**What the task requires**
Note every line in the entries that contains the string "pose", and copy it.
---
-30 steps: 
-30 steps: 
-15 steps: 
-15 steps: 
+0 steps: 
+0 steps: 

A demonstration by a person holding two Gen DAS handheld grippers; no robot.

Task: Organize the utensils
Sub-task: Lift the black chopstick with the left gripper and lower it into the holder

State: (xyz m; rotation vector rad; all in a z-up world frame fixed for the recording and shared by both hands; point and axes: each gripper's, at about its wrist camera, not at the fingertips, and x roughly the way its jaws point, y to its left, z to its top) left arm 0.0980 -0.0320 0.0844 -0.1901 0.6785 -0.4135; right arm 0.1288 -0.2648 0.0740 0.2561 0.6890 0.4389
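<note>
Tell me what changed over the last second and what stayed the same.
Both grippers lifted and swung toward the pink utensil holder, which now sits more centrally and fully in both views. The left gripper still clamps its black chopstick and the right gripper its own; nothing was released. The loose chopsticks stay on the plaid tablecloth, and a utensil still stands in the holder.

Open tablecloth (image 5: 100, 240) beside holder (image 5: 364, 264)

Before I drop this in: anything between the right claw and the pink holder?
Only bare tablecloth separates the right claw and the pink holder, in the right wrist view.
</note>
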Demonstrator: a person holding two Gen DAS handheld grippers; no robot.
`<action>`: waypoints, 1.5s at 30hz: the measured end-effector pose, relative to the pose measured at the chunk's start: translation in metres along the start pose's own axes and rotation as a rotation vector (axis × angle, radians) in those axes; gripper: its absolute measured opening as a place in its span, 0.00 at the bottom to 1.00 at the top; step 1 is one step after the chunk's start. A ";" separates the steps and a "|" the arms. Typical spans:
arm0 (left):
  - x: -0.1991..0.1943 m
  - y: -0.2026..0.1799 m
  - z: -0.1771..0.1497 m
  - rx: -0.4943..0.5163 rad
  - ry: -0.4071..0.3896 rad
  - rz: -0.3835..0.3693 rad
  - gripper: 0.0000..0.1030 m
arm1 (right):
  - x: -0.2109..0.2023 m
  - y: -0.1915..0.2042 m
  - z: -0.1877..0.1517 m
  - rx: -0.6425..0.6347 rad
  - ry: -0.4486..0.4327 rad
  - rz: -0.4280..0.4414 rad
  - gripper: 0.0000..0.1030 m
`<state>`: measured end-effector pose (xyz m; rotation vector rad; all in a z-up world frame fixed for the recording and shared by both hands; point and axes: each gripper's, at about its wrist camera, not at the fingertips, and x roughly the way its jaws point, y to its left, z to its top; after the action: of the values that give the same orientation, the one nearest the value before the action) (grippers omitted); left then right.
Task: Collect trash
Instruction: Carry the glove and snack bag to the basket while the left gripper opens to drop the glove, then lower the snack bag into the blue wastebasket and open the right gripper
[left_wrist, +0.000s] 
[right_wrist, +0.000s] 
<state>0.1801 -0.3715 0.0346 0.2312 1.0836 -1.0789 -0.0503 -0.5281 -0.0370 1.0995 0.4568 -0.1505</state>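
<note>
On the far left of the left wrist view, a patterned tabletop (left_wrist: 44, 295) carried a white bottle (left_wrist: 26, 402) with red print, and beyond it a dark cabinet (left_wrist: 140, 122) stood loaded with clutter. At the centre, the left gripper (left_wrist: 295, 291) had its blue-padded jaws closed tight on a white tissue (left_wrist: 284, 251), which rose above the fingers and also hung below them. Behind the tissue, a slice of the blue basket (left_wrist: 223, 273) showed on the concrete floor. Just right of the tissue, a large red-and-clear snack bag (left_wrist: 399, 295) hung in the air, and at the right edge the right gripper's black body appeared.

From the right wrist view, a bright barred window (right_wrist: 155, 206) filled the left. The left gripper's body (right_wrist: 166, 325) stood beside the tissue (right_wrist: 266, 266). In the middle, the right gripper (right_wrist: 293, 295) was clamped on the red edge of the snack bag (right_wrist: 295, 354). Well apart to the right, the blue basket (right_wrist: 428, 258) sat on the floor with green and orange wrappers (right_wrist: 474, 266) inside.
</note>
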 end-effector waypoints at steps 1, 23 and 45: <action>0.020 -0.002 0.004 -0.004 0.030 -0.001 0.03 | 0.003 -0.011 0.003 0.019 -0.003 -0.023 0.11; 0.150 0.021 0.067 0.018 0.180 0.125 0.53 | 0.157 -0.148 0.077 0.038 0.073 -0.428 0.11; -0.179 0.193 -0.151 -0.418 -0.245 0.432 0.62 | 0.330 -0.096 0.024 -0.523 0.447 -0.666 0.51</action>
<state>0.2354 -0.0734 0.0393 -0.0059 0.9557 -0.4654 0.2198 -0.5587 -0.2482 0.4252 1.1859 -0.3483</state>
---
**Your solution**
`<action>`: waypoints, 1.5s at 30hz: the measured end-effector pose, relative to the pose measured at the chunk's start: translation in metres along the start pose's own axes and rotation as a rotation vector (axis × angle, radians) in those axes; gripper: its absolute measured opening as a place in its span, 0.00 at the bottom to 1.00 at the top; step 1 is one step after the chunk's start. A ";" separates the steps and a "|" the arms. Typical spans:
`<state>`: measured end-effector pose (xyz m; rotation vector rad; all in a z-up world frame fixed for the recording and shared by both hands; point and axes: each gripper's, at about its wrist camera, not at the fingertips, and x roughly the way its jaws point, y to its left, z to its top; after the action: of the values that give the same orientation, the one nearest the value before the action) (grippers omitted); left then right.

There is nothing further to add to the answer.